Le surnaturel a joué un rôle de premier plan dès l'origine de la littérature française et s'est décliné sous différentes formes allant du miraculeux au fantastique en passant par un merveilleux plus « neutre ». La part du surnaturel dans la littérature médiévale a déjà fait l'objet de nombreuses études. Elles portent cependant principalement sur les œuvres canoniques du Moyen Âge central et n'abordent jamais le corpus sur lequel porte ma proposition de recherche : les mises en prose du Moyen Âge tardif.

La singularité de ces œuvres du XVe siècle tient à ce qu'elles s'affichent ouvertement comme des réécritures en prose des anciens romans en vers des XIIe-XIIIe siècles où s'est concrétisée, pour la première fois, l'étroite relation entre le roman et le merveilleux.
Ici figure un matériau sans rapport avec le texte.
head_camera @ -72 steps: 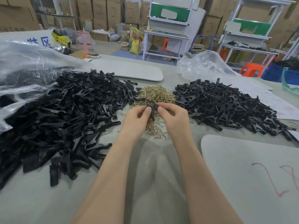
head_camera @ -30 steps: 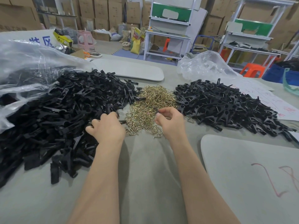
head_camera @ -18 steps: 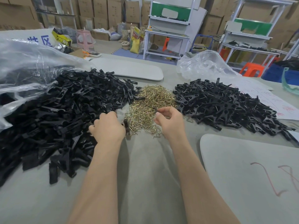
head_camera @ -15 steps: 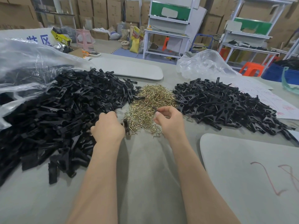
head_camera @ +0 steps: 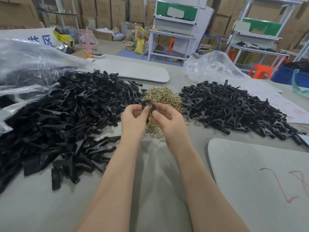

Le collationnement des réécritures et de leurs textes-sources fait apparaître d'importantes variations, qui n'ont à ce jour jamais été étudiées en ce qui a trait à l'usage du surnaturel et qui paraissent pourtant aptes à enrichir de façon substantielle notre connaissance de l'évolution du surnaturel à la fin du Moyen Âge.

Je me propose donc d'étudier ces modulations à partir de textes qui ont l'avantage d'offrir un point de comparaison précis. On peut supposer qu'elles s'articuleront autour de 3 axes : idéologique (l'évolution des grandes tendances de l'imaginaire); poétique (la redéfinition du rôle du merveilleux dans le récit); et linguistique (les variations lexicologiques et sémantiques induites par le passage du vers à la prose et de l'ancien au moyen français).